The Marks & Spencer store had previously been attacked in 1976 and 1981, although nobody was hurt in those incidents and only minor damage was caused. Nobody claimed responsibility for those attacks.

==Perpetrators==
Several telephone calls claiming responsibility were made, with different callers claiming to represent the Caribbean Revolutionary Alliance (ARC), Action Direct (AD), Abu Nidal Organization (ANO), and an unprecedented group calling itself International Collective Army Against Unemployment. Police however called these claims as not credible enough. The 15 May Organization reportedly also claimed responsibility at the time, and the Provisional Irish Republican Army (IRA) was blamed by the media, but they denied involvement saying that it has never carried out attacks on French territory.

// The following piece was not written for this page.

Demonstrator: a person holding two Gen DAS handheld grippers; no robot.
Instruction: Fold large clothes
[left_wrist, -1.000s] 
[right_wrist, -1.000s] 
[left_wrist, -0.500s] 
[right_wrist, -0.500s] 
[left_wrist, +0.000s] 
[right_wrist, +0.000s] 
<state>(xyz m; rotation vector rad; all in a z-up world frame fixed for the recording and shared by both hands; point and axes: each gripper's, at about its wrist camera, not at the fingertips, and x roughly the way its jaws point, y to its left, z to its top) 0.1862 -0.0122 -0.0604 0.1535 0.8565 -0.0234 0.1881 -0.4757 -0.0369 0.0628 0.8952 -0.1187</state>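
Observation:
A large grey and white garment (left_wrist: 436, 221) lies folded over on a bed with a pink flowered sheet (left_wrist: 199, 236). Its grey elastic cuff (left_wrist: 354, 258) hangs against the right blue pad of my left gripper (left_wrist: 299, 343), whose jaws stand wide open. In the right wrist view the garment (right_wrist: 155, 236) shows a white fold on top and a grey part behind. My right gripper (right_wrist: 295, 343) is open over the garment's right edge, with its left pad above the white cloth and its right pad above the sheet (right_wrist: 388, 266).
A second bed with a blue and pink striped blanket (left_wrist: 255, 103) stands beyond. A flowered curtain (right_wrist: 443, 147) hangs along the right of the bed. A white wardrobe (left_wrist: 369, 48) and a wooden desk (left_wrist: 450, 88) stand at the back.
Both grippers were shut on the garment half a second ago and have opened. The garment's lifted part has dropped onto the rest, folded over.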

In May 1986, police arrested and charged suspects Phillipe Frigerio and Tunisian Habib Maamar in Nancy, the latter of which was reported at the time to be linked to the pro-Iranian Hezbollah group. During court procedures, Maamar reportedly had no political motives but 'accepted' the job of the bomb attack offered by the 15 May Organization, a communist and Palestinian nationalist organisation, lured by profit. Maamar was apparently also the perpetrator of bombing a Marks & Spencer store in London, England, in December 1983 (not related to the Harrods bombing). He was sentenced to 18 years in prison in December 1989.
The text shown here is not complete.